To recap, there's a handful of longer-term trends to watch in the economy. When Ben Bernanke was asked about labor force participation at his most recent press conference, he responded that labor force participation was dropping because the economy was (my bold) "no longer getting increased participation from women... society ages and also, for other reasons, male participation has been declining over time." However a lot of it "represent cyclical factors, much of it is young people, for example, who presumably are not out of the labor force indefinitely, but given the, uh, weak job market, they are going to school or doing something else, rather than, than working."
But how to get a good estimate of what is cyclical - related to the economic downturn - and what is structural and the result of longer-term trends - what would have happened without the Great Recession? First off, what's the largest number possible? Evan Soltas (a new blogging superstar you should be reading) takes the labor force participation rate of 2007 and projects it to now, and finds 5.8 million people missing. This would give us an unemployment rate of around 11.4 percent, but would also exclude the longer-term trends. Greg Ip, looking at CBO numbers, finds 5 million people missing.
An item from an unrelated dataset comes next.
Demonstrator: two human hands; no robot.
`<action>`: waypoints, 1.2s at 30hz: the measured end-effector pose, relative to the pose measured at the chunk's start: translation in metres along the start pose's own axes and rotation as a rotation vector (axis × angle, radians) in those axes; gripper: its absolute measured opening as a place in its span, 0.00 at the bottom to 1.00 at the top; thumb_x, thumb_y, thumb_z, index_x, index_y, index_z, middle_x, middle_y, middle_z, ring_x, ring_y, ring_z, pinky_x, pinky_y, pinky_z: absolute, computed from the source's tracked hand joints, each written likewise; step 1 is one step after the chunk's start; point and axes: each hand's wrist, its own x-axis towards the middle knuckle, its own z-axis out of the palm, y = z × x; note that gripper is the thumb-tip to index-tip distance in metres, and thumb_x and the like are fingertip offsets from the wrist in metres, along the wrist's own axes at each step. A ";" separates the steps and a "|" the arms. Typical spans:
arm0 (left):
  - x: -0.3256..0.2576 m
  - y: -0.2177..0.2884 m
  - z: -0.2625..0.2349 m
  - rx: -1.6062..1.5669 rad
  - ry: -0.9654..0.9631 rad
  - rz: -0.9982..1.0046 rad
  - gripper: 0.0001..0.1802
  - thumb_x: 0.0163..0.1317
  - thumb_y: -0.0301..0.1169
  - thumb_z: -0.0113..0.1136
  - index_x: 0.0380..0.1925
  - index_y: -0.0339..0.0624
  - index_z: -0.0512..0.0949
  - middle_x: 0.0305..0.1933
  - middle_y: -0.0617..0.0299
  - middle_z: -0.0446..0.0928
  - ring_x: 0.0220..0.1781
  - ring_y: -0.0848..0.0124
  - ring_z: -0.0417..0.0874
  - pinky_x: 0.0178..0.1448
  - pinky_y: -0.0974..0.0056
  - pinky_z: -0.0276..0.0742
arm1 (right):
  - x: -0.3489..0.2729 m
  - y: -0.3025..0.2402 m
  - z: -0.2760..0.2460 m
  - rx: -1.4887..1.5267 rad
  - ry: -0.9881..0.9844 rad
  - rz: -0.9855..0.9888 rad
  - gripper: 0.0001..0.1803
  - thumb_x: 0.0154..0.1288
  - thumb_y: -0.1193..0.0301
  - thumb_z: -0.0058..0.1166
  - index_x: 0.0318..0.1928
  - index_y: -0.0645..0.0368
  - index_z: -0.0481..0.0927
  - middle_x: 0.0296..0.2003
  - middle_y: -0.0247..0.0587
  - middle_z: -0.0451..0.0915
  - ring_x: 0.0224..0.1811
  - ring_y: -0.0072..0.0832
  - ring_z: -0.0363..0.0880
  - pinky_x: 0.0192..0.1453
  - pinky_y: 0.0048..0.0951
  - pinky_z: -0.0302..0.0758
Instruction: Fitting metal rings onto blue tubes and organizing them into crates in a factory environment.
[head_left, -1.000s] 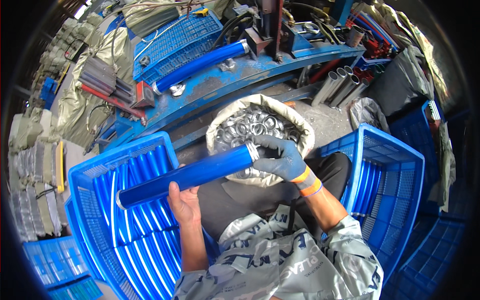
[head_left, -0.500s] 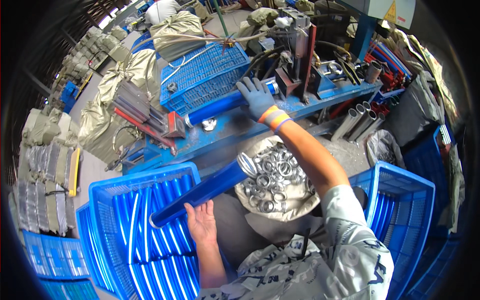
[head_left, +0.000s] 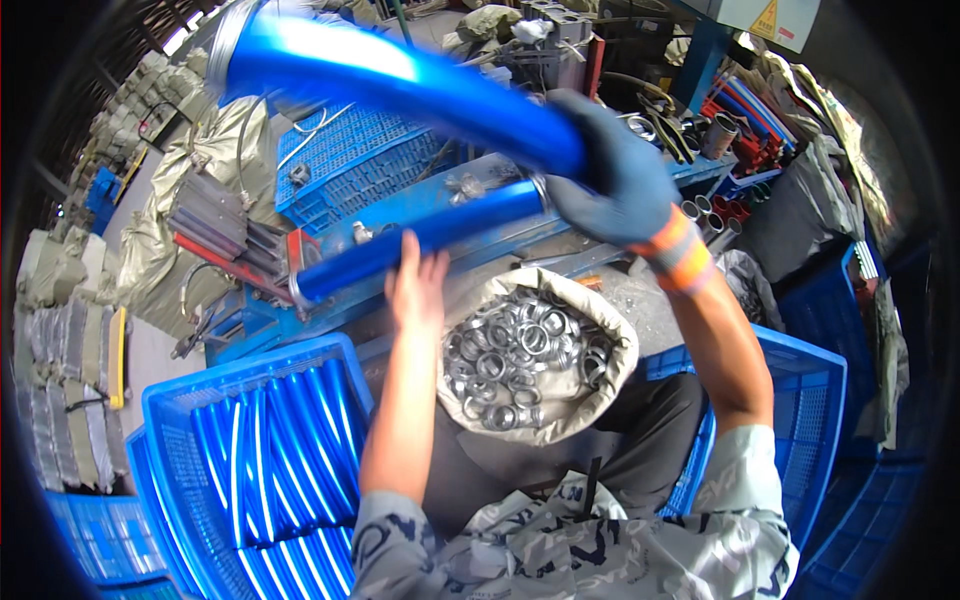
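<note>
My right hand, in a blue-grey glove with an orange cuff, grips one end of a blue tube. That tube is raised across the upper view, blurred by motion, with a silver ring at its far left end. Lower down, a second blue tube slants along the near side of the workbench. My bare left hand supports it from below, fingertips overlapping the tube; motion smears the fingers. The second tube's left end lies by the red-edged clamp, and its right end is near my glove.
A cloth sack of silver metal rings stands before me. At left a blue crate holds many blue tubes; another blue crate is at right. Behind the bench are a blue slatted crate and machine parts.
My right hand has lifted the first tube off the bench, up and toward me. My left hand has carried the second tube from above the left crate forward to the bench.
</note>
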 end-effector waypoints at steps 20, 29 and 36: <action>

At the other end of the spectrum are those who would think that the unemployment rate is capturing all we need to know. If someone really wants a job, they would look for one, and there's nothing interesting policy-wise in this information. At 8.1% unemployment there's still plenty of slack in the labor market. (There's an unemployment crisis at 8.1% unemployment!) The answer of the "true" unemployment rate should be somewhere in the middle.
Chicago, Kansas City
the current LFPR [Labor Force Participation Rate] is roughly 1 percentage point lower than our estimated trend rate (the LFPR consistent with the contemporaneous composition of the work force and an economy growing at its potential)....As of late 2011, the actual LFPR for 16–79 year olds is 1.1 percentage points below trend LFPR...Indeed, over the 2008–11 period, we find that only one-quarter of the 1.8 percentage point decline in actual LFPR for 16–79 year olds can be attributed to demographic factors.
Since so much of the cylical elements of the labor force participation is driven by female labor choices, those will be key in understanding how this evolves. Catherine Rampell wrote last December about how young women dropping out of the labor force "are not dropping out forever; instead, these young women seem to be postponing their working lives to get more education." We could see a wave of much more highly educated women enter the labor force further down the road. And the New York Fed's blog argued that "a key factor for future aggregate labor force participation is the behavior of married women," and whether or not they look to re-enter the labor force. In general, and likely for men, as both the Kansas City paper and Ryan Avent note, many of these workers are going into disability.
Overall I agree with what Ryan Avent argues here. If we were hitting constraints, we'd see job openings and prices, especially labor costs, shooting upwards, which we do not see. I'm not sure what policy lessons people are drawing from these missing workers, but they amplify the case that expansionary policies, from fiscal to monetary to debt workouts, are necessary and urgent.